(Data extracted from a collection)
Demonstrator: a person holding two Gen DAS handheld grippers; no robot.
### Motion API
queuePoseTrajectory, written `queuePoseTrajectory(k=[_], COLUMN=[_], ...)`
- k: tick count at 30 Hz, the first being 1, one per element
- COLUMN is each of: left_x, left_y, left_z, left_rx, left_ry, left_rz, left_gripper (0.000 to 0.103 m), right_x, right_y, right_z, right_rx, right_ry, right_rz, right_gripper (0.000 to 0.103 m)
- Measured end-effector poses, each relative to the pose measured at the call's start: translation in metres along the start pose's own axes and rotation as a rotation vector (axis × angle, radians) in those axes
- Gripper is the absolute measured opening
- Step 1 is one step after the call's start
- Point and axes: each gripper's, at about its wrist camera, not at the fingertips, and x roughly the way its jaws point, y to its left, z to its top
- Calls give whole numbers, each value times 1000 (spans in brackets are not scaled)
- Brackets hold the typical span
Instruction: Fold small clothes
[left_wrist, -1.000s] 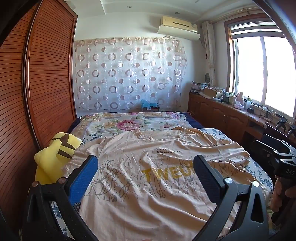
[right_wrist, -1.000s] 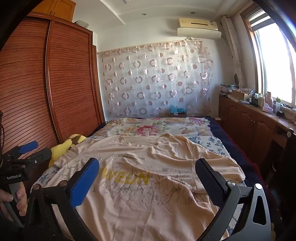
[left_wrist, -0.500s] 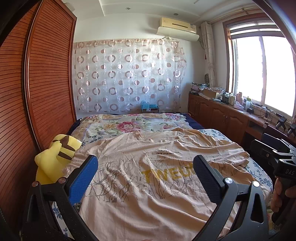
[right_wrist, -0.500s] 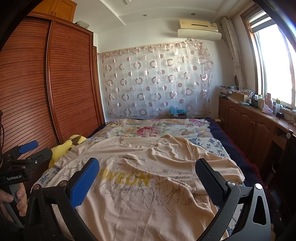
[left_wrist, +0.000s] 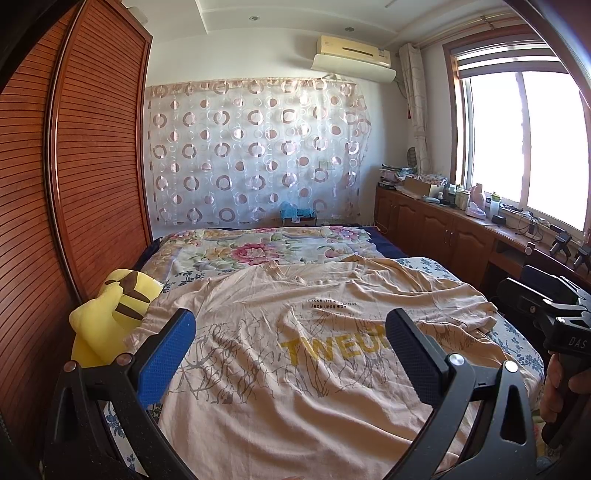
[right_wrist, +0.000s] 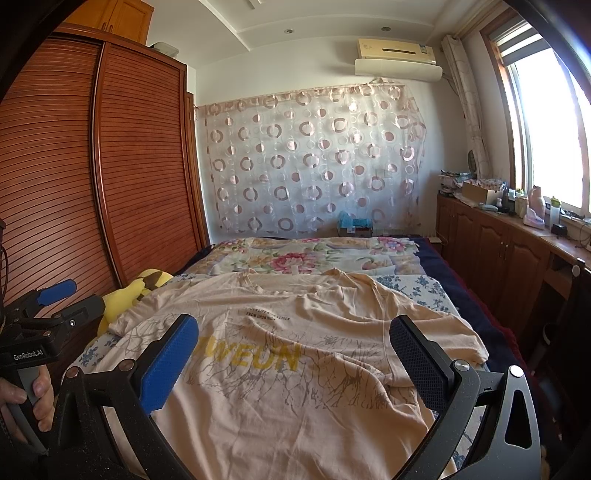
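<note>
A beige T-shirt (left_wrist: 295, 343) with yellow "TWEUN" lettering lies spread front up on the bed, collar at the far end; it also shows in the right wrist view (right_wrist: 280, 354). Its right sleeve (right_wrist: 443, 328) is rumpled. My left gripper (left_wrist: 291, 339) is open and empty, held above the shirt's lower left part. My right gripper (right_wrist: 293, 343) is open and empty, held above the shirt's lower right part. Each gripper shows at the edge of the other's view, the right one (left_wrist: 554, 317) and the left one (right_wrist: 48, 310).
A yellow plush toy (left_wrist: 110, 314) lies at the bed's left edge beside the wooden wardrobe (left_wrist: 74, 184). A floral quilt (left_wrist: 258, 251) covers the far end of the bed. Wooden cabinets (left_wrist: 443, 229) with clutter run along the right wall under the window.
Both views have tilted up very slightly. The shirt lies as before and both grippers stay open.
</note>
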Motion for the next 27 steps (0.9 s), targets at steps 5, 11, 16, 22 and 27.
queuePoseTrajectory(k=[5,11,16,22,27], left_x=[0,0,0,0,0], left_y=[0,0,0,0,-1], left_z=[0,0,-1,-1,-1], left_rx=[1,2,2,3,3], left_ry=[0,-2,-2,-3,-3], left_rz=[1,2,1,1,1], left_gripper=[103,103,103,103,103], right_x=[-1,-1,-1,-1,-1], right_y=[0,0,2,2,1], right_z=[0,0,1,1,1], right_rx=[-1,0,-1,-1,-1], right_ry=[-1,-2,-4,-4,-4], right_rz=[0,-1,0,1,1], right_gripper=[103,103,103,103,103])
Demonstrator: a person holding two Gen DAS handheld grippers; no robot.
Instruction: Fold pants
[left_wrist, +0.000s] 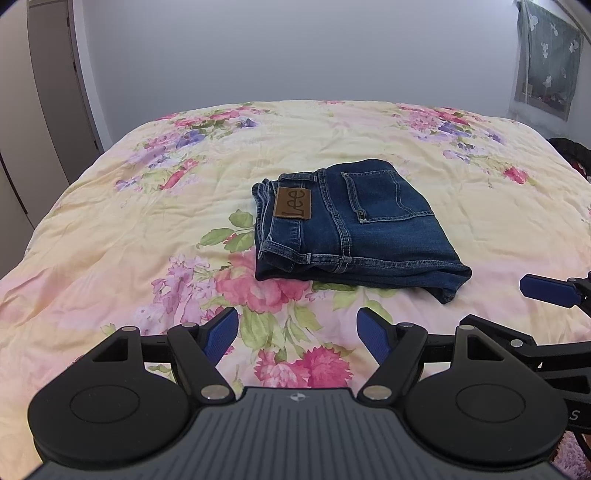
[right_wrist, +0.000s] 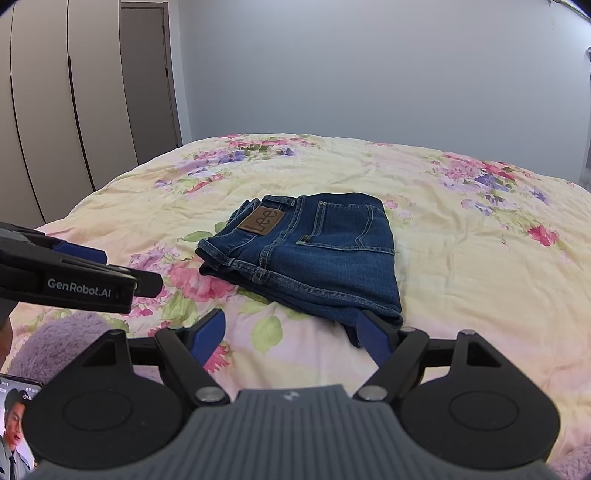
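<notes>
The folded pants (left_wrist: 354, 225) lie on the bed (left_wrist: 129, 221), near its middle. The left hand-held gripper (left_wrist: 297, 334) and right hand-held gripper (right_wrist: 291, 332) sit side by side before the pants, apart from them. A wardrobe (right_wrist: 55, 129) stands left of the bed.

Bare bedspread (left_wrist: 122, 229) lies open all round the folded jeans (left_wrist: 354, 225); only the left gripper (right_wrist: 85, 273) juts in near their left.
</notes>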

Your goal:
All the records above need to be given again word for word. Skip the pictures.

Solution:
Demonstrator: a person holding two Gen DAS handheld grippers; no robot.
### Motion API
queuePoseTrajectory, written `queuePoseTrajectory(k=[_], COLUMN=[_], ...)`
- k: tick count at 30 Hz, the first being 1, one per element
- COLUMN is each of: left_x, left_y, left_z, left_rx, left_ry, left_rz, left_gripper (0.000 to 0.103 m), right_x, right_y, right_z, right_rx, right_ry, right_rz, right_gripper (0.000 to 0.103 m)
- Measured end-effector poses, each relative to the pose measured at the call's start: translation in metres along the start pose's own axes and rotation as a rotation vector (axis × angle, radians) in those axes
- Gripper is the absolute measured opening
- Step 1 is one step after the call's start
- Point and axes: each gripper's, at about its wrist camera, not at the fingertips, and x roughly the way its jaws point, y to its left, z to its top
- Calls give whole numbers, each value times 1000 (spans in brackets are not scaled)
- Brackets hold the typical span
Instruction: Fold small clothes
[left_wrist, -1.000s] 
[right_wrist, -1.000s] 
[left_wrist, -0.500s] 
[right_wrist, -0.500s] 
[left_wrist, +0.000s] 
[right_wrist, +0.000s] 
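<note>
A beige T-shirt (left_wrist: 295, 343) with yellow "TWEUN" lettering lies spread front up on the bed, collar at the far end; it also shows in the right wrist view (right_wrist: 280, 354). Its right sleeve (right_wrist: 443, 328) is rumpled. My left gripper (left_wrist: 291, 339) is open and empty, held above the shirt's lower left part. My right gripper (right_wrist: 293, 343) is open and empty, held above the shirt's lower right part. Each gripper shows at the edge of the other's view, the right one (left_wrist: 554, 317) and the left one (right_wrist: 48, 310).
A yellow plush toy (left_wrist: 110, 314) lies at the bed's left edge beside the wooden wardrobe (left_wrist: 74, 184). A floral quilt (left_wrist: 258, 251) covers the far end of the bed. Wooden cabinets (left_wrist: 443, 229) with clutter run along the right wall under the window.
Both views have tilted up very slightly. The shirt lies as before and both grippers stay open.
</note>
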Motion for the next 27 steps (0.9 s), targets at steps 5, 11, 16, 22 and 27.
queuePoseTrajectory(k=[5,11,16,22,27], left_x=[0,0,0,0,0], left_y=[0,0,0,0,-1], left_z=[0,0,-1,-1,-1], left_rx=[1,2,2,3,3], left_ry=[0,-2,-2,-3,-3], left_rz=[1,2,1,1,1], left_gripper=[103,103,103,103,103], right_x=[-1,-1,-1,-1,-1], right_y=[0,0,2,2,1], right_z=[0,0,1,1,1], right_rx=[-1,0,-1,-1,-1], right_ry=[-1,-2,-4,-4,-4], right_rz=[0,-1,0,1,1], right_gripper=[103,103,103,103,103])
Demonstrator: a person holding two Gen DAS handheld grippers; no robot.
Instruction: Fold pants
[left_wrist, +0.000s] 
[right_wrist, +0.000s] 
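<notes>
The folded pants (left_wrist: 354, 225) lie on the bed (left_wrist: 129, 221), near its middle. The left hand-held gripper (left_wrist: 297, 334) and right hand-held gripper (right_wrist: 291, 332) sit side by side before the pants, apart from them. A wardrobe (right_wrist: 55, 129) stands left of the bed.

Bare bedspread (left_wrist: 122, 229) lies open all round the folded jeans (left_wrist: 354, 225); only the left gripper (right_wrist: 85, 273) juts in near their left.
</notes>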

Response complete; there is no more output.